CAPÍTULO II Soube daí a dias que a senhora com quem me encontrara era a condessa de W. A figura dela tinha-me ficado moldada na memória como o rosto de um cadáver num a mascara de gesso. Estava no Rocio quando me disseram o seu nome, ao vê-la passar em carruagem descoberta.
Ia reclinada para o canto de uma vitória, quase deitada, mórbida, abstraída, indiferente, como se uma auréola invisível a segregasse dos aspetos e dos ruídos da rua, grosseiros de mais para lhe tocarem. Tinha uma sedução alucinante, vestida de verão, com uma simplicidade cheia de mimo e de frescura, uma graça que se adivinhava mais do que se via e que menos apetecia ver do que respirar. Levava no seio uma rosa cor de palha, e uma pequena madeixa de cabelos finos, dourados, transparentes, soltos do penteado, caía-lhe na testa.
Cravei os olhos nela e tirei o meu chapéu; ela viu o meu cumprimento, olhou-me, como se eu lhe aparecesse pela primeira vez, com a mesma indiferença com que olharia para uma vidraça vazia ou para uma tabuleta sem dístico, e prosseguiu inalterável e imóvel como a imagem preguiçosa da formosura arrebatada do seu pedestal por um cocheiro agaloado e por dois cavalos a trote.
Continuei a passear com um amigo com quem estava e cobri tanto quanto[1] pude com algumas palavras rancorosas a respeito da política a comoção que sentia.

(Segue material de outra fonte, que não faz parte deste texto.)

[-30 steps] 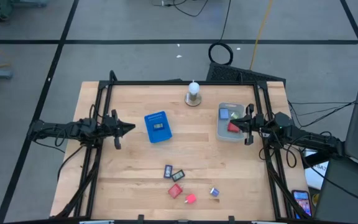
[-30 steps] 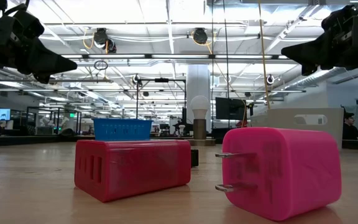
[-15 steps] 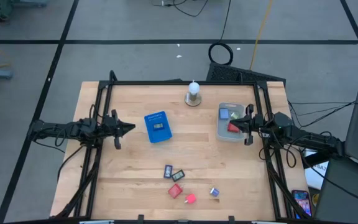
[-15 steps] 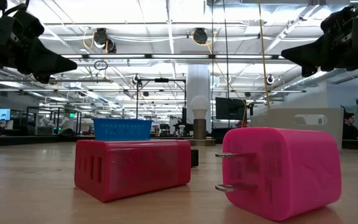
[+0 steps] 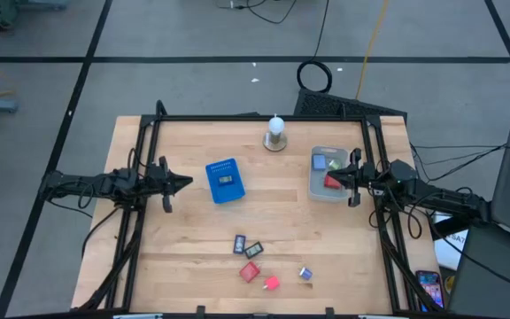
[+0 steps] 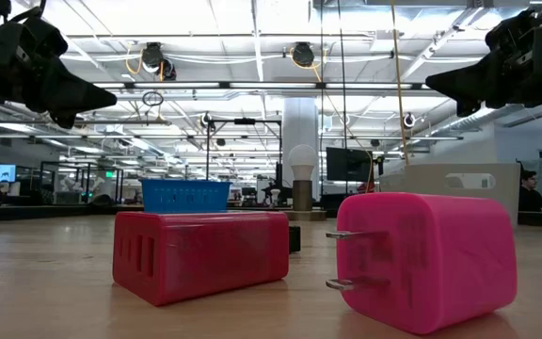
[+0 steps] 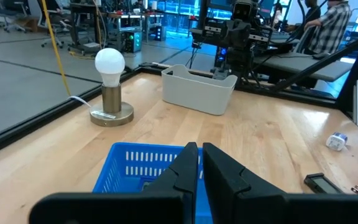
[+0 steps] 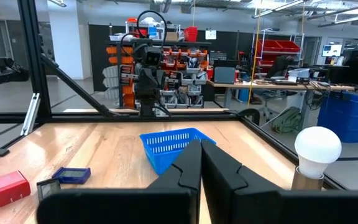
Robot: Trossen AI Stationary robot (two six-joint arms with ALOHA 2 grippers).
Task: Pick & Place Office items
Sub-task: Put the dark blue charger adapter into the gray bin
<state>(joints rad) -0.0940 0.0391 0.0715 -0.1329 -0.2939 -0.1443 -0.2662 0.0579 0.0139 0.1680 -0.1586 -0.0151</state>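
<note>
Several tiny office items lie near the table's near edge: a red block, a pink plug, a dark grey piece, a bluish piece and a light blue one. The red block and pink plug fill the low view. A blue piece and a red piece lie in the grey bin. My left gripper hovers shut, left of the blue basket. My right gripper hovers shut at the bin's right side.
A white bulb on a round base stands near the far edge. The blue basket sits just ahead of my left fingers. A black frame rail borders the table. Bare wood lies between basket and bin and along the left side.
</note>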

Momentos depois, passou na mesma direção que tinha tomado a carruagem da condessa, um coupé escuro, sem letras nem armas, com todas as cortinas cerradas. Esta circunstância, aliás naturalíssima, encheu-me de indignação e de rancor. Imaginei possível que aquela carruagem seguisse a da condessa e, não sei porque processo do coração ou do espirito, nasceu-me o desejo de arrombar essa carruagem e calcar aos pés o homem que lá estivesse dentro.